Così anche chi, come noi, ama approfondire il linguaggio della musica ed ha voluto scoprire le sofisticate armonie jazz, l’incredibile ricchezza della musica classica o la poesia della canzone d’autore che diventa pop di qualità, non può che rimanere stupito da un personaggio come Mike Stern. Innanzitutto perchè è simpatico, sembra un cagnone con quei due occhietti vispi che sbucano da una folta capigliatura. E poi sul palco scherza, ride sempre, se la gode con la sua Fender Telecaster che gli urla tra le mani.

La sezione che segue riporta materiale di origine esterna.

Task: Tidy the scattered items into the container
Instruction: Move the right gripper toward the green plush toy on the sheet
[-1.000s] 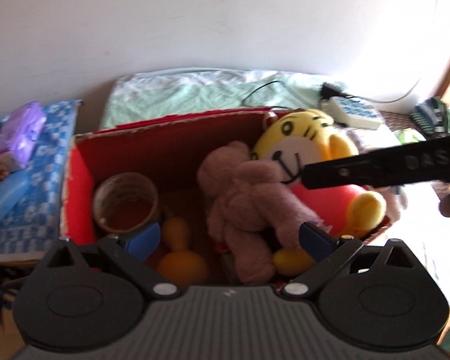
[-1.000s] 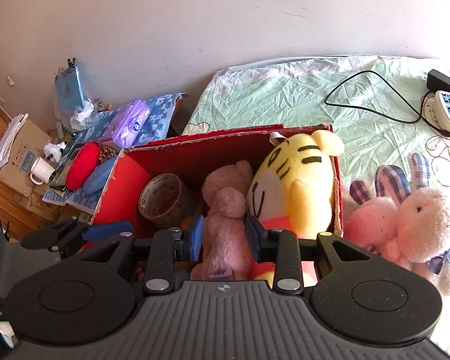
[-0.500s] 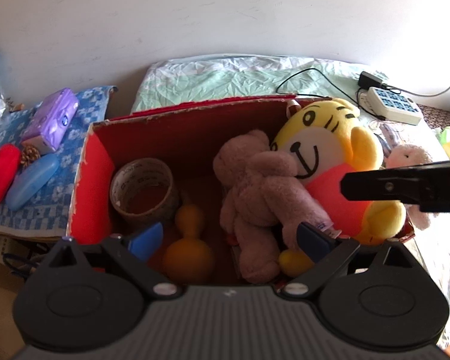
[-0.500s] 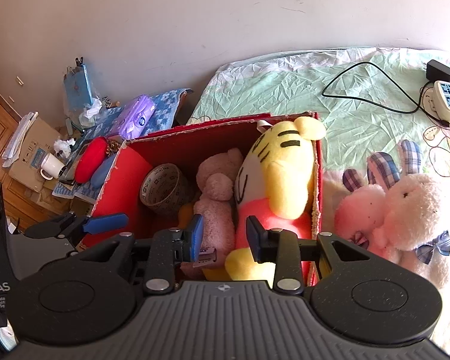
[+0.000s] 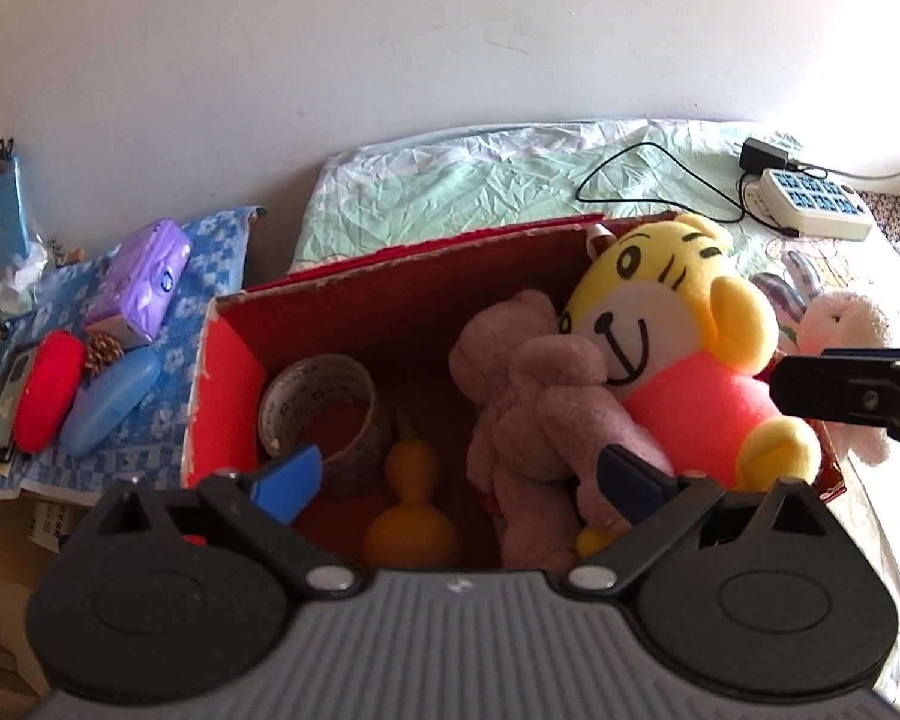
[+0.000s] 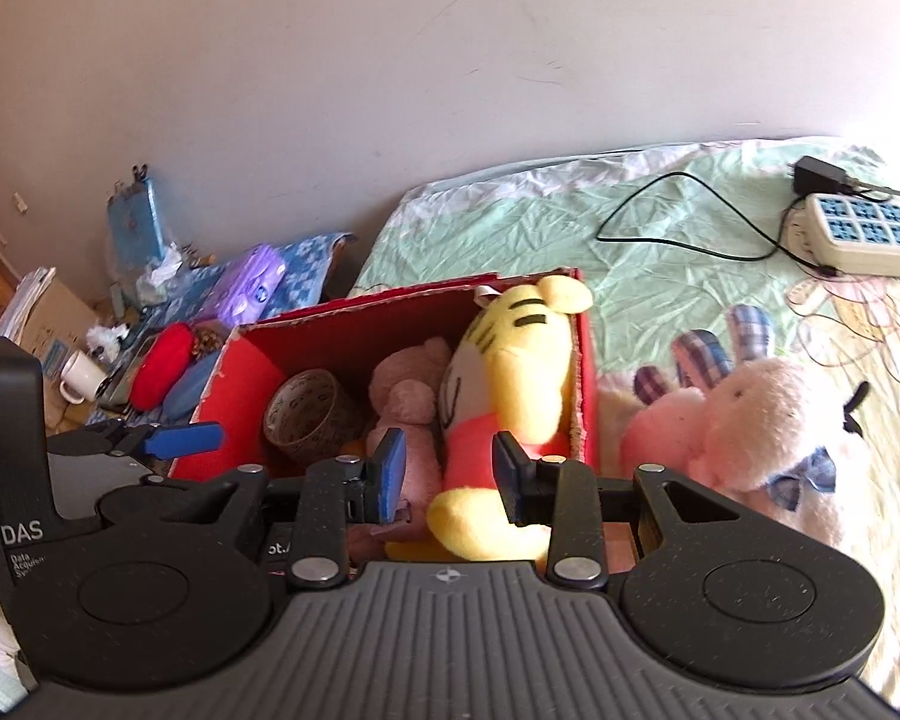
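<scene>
A red cardboard box (image 5: pixel 228 384) (image 6: pixel 234 372) stands on the bed. It holds a yellow tiger plush (image 5: pixel 672 348) (image 6: pixel 510 372), a brown teddy bear (image 5: pixel 534 408) (image 6: pixel 408 384), a tape roll (image 5: pixel 318 402) (image 6: pixel 306 414) and an orange gourd toy (image 5: pixel 414 516). A pink and white rabbit plush (image 6: pixel 744 420) (image 5: pixel 846 324) lies on the bed right of the box. My left gripper (image 5: pixel 459 480) is open and empty above the box's near side. My right gripper (image 6: pixel 450 474) is open and empty, with its fingers on either side of the tiger's legs.
A power strip (image 6: pixel 870 234) (image 5: pixel 816 204) with a black cable (image 6: pixel 678 222) lies on the green bedsheet. Left of the bed, a blue checked cloth carries a purple tissue pack (image 5: pixel 144 282), a red case (image 5: pixel 48 396) and a blue case (image 5: pixel 111 399). A white mug (image 6: pixel 81 375) stands beyond.
My right gripper let go of the teddy bear, opened wider and drew back to the right. Both cameras pulled back and up from the box.
</scene>
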Tool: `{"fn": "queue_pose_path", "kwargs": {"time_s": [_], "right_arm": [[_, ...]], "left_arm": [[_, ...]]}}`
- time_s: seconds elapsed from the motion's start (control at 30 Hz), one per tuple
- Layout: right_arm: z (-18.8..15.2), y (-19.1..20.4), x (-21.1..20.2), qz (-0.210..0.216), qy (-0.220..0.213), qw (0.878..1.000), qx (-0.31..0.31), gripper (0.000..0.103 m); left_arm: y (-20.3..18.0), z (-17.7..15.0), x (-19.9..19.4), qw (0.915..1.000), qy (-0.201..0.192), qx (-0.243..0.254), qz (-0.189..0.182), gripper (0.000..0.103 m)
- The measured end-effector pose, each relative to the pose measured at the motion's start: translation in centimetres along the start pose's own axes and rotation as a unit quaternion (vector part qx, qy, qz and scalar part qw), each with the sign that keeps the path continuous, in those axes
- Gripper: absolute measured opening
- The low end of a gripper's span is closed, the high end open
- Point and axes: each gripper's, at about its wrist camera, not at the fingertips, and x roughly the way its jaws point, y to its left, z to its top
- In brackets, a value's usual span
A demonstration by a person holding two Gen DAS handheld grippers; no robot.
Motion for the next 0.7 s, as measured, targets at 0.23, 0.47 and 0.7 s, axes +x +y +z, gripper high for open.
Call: {"fn": "queue_pose_path", "kwargs": {"time_s": [0.23,0.47,0.7], "right_arm": [[-0.5,-1.9,-0.6,0.006,0.0,1.0,0.02,0.035],[-0.3,-3.4,-1.0,0.033,0.015,0.999,0.009,0.035],[0.1,-5.2,-1.4,0.063,0.025,0.998,-0.01,0.037]], "left_arm": [[-1.2,0.1,0.4,0.9999,0.002,0.002,0.016,0.099],[-2.4,-0.2,0.3,0.9984,0.003,-0.015,0.055,0.099],[-4.1,-0.2,-0.8,0.9957,0.0,-0.024,0.09,0.099]]}}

Ci verrebbe da dire “è uno che non se la tira”, che già per un artista del suo calibro non è male. Nato nel 1953 a Boston, fa parte della generazione di chitarristi formatasi al Berklee College of Music, insieme a Pat Metheny, tanto per intenderci. Insieme a lui, con John Scofield e Bill Frisell, Mike Stern è fra i più amati chitarristi jazz fusion del mondo, con un curriculum che lo vede suonare tra gli altri con Miles Davis, Al Foster, Jaco Pastorius, David Sanborn, Mike Mainieri, Michael Brecker, Bob Berg, Dave Weckl, Steve Jordan, Dennis Chambers, Ron Carter, John Patitucci, Jack DeJohnette.

Il suo modo di suonare non è rock, non è jazz, una volta si sarebbe detto “fusion”, oggi si chiama “smooth jazz”. Non chiedeteci cosa significa. Il titolo “These Times” del suo ultimo album presentato in concerto, forse è già una risposta. A noi interessa raccontarvi che i pugni che abbiamo preso in faccia, oltre che dalla sua chitarra infuocata, ci sono arrivati da una batterista donna di nome Kim Thompson (www.kimthompsondrummer.com), da Bob Franceschini al sax e da Chris Minh Doky al basso. Insieme ovviamente alle carezze che Mike ha saputo regalarci con qualche ottima ballad.